About this exercise
Up to and including the line that contains "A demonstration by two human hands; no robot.", return every line from the start of the data, unchanged.

Data segment
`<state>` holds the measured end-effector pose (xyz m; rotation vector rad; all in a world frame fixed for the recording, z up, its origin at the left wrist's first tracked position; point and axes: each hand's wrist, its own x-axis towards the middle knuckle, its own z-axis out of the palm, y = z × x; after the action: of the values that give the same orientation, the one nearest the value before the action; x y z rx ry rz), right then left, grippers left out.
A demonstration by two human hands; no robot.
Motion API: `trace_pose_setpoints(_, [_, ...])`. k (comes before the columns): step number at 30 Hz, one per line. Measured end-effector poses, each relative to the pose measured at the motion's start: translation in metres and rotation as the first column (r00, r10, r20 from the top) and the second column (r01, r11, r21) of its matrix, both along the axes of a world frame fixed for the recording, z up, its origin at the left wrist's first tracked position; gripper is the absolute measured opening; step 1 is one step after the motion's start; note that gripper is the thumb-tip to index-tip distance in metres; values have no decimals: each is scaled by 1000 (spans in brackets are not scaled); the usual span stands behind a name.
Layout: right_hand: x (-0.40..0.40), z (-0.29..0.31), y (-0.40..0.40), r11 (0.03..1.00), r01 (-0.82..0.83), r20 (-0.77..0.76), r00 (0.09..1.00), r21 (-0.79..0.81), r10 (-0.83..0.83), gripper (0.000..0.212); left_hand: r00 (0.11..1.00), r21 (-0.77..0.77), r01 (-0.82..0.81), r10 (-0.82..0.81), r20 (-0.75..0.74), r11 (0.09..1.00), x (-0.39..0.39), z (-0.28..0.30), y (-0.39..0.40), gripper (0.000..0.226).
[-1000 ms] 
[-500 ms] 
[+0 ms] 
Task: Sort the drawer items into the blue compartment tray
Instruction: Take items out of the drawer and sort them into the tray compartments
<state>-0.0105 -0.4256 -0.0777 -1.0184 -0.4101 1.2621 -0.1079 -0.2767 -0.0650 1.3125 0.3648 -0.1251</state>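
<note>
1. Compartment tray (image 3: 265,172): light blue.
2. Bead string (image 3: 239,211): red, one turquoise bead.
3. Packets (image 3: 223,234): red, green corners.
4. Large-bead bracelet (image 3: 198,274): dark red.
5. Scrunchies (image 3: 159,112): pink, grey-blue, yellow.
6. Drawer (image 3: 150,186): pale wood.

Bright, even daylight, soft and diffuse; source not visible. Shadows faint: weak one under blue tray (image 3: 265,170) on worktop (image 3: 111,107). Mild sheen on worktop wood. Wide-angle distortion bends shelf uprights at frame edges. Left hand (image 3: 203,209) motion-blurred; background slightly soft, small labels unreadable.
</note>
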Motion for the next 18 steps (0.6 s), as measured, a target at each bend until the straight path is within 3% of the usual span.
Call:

Task response
`<state>` holds the measured end-effector pose (xyz m; rotation vector rad; all in a world frame fixed for the recording, z up, its origin at the left wrist's first tracked position; point and axes: each hand's wrist, its own x-axis towards the middle knuckle, its own z-axis out of the palm, y = z × x; after the action: of the values that give the same orientation, the one nearest the value before the action; x y z rx ry rz), right then left, grippers left out.
A demonstration by two human hands; no robot.

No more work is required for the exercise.